— Work task —
For this exercise, copy exactly the lines below from the one with "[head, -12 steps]" through the one with "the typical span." and leave out the pictures.

Source data
-- Opening Marker --

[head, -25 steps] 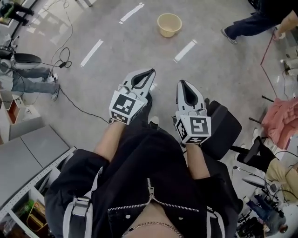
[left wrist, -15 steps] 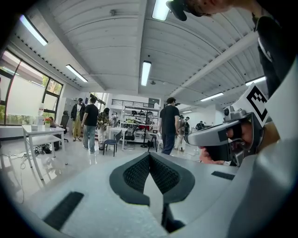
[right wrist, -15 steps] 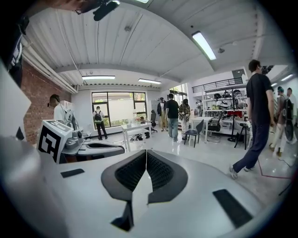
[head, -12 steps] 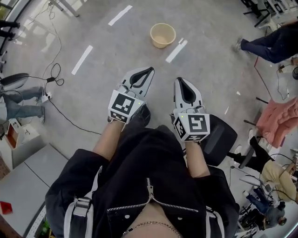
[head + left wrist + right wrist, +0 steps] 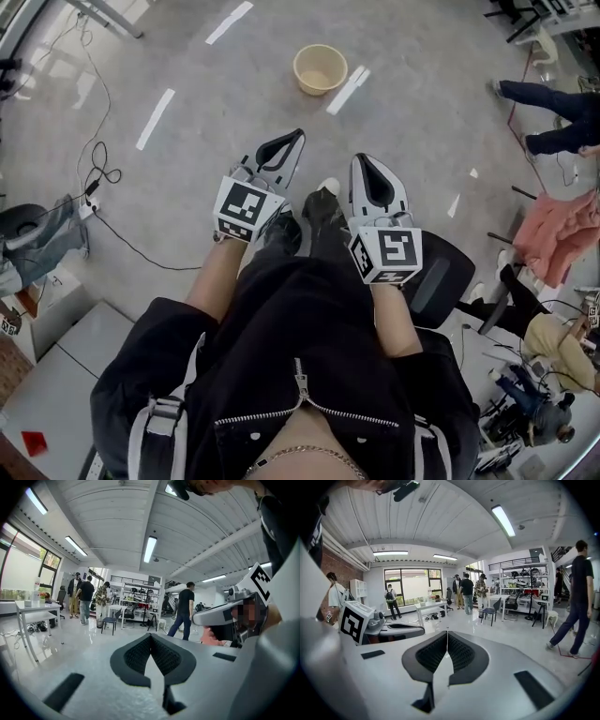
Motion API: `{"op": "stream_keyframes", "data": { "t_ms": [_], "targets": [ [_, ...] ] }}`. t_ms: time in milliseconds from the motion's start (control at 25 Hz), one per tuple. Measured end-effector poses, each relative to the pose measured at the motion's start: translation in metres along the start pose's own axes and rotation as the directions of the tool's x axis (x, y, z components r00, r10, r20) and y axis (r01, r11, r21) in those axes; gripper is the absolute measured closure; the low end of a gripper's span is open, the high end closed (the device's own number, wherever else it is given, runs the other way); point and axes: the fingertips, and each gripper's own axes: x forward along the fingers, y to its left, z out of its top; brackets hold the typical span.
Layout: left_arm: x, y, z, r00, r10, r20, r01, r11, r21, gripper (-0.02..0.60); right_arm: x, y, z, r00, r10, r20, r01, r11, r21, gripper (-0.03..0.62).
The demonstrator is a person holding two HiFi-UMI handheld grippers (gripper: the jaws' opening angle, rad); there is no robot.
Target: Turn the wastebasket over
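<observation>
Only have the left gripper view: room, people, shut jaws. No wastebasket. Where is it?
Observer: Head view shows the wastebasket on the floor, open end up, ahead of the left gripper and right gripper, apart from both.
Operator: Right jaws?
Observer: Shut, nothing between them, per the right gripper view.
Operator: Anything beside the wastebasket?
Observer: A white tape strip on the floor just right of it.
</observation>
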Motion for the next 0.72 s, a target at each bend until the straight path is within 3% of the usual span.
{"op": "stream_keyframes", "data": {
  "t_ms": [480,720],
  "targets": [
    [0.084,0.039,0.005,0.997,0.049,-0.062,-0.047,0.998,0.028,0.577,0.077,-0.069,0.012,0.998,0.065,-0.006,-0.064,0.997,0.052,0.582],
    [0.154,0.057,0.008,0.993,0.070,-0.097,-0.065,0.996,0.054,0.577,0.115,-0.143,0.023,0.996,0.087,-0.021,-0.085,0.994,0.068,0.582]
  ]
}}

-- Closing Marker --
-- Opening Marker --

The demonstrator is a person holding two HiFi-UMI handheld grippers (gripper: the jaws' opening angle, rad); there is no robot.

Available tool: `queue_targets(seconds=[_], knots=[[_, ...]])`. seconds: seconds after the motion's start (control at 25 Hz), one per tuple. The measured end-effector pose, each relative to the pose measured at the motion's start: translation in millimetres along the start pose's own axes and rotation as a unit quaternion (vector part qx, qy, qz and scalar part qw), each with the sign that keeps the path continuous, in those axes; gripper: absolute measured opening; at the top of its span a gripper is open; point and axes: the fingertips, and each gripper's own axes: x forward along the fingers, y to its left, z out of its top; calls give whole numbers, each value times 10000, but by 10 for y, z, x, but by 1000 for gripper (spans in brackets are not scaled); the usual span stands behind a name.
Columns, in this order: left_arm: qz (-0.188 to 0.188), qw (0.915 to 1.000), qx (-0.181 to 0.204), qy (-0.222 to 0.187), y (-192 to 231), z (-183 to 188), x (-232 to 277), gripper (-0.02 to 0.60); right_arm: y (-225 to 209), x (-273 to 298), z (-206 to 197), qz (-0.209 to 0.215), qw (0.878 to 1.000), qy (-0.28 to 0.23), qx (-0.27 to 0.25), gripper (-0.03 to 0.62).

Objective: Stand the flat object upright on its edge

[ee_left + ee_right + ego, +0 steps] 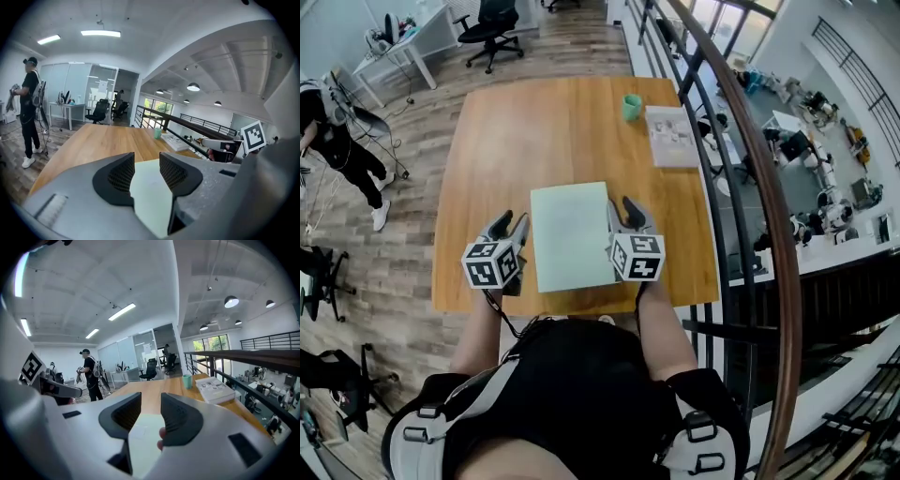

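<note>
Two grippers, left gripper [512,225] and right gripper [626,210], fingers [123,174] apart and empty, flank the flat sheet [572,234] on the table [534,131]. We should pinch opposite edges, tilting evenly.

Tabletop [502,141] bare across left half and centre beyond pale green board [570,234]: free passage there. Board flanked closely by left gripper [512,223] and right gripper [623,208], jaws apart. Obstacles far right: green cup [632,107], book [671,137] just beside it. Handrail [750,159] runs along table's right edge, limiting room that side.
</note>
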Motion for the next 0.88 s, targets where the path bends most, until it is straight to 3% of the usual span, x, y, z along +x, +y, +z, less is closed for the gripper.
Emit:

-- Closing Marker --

— Solution to this task —
[head, -12 steps] 
[head + left wrist + right wrist, +0 steps] 
Motion API: `{"op": "stream_keyframes", "data": { "t_ms": [_], "targets": [ [_, ...] ] }}`. t_ms: time in milliseconds from the motion's start (control at 25 Hz), one per tuple. Measured end-effector poses, each relative to the pose measured at the motion's start: translation in metres along the start pose's own axes and rotation as the directions of the tool's x axis (x, y, z components r00, r10, r20) and y axis (r01, r11, r21) in those axes; gripper is the absolute measured closure; the low end of a gripper's span is open, the high end closed (the device's own number, wherever else it is given, runs the other way); point and axes: the fingertips, and each gripper's own axes: x forward along the fingers, y to its left, z out of its top; brackets hold the typical span.

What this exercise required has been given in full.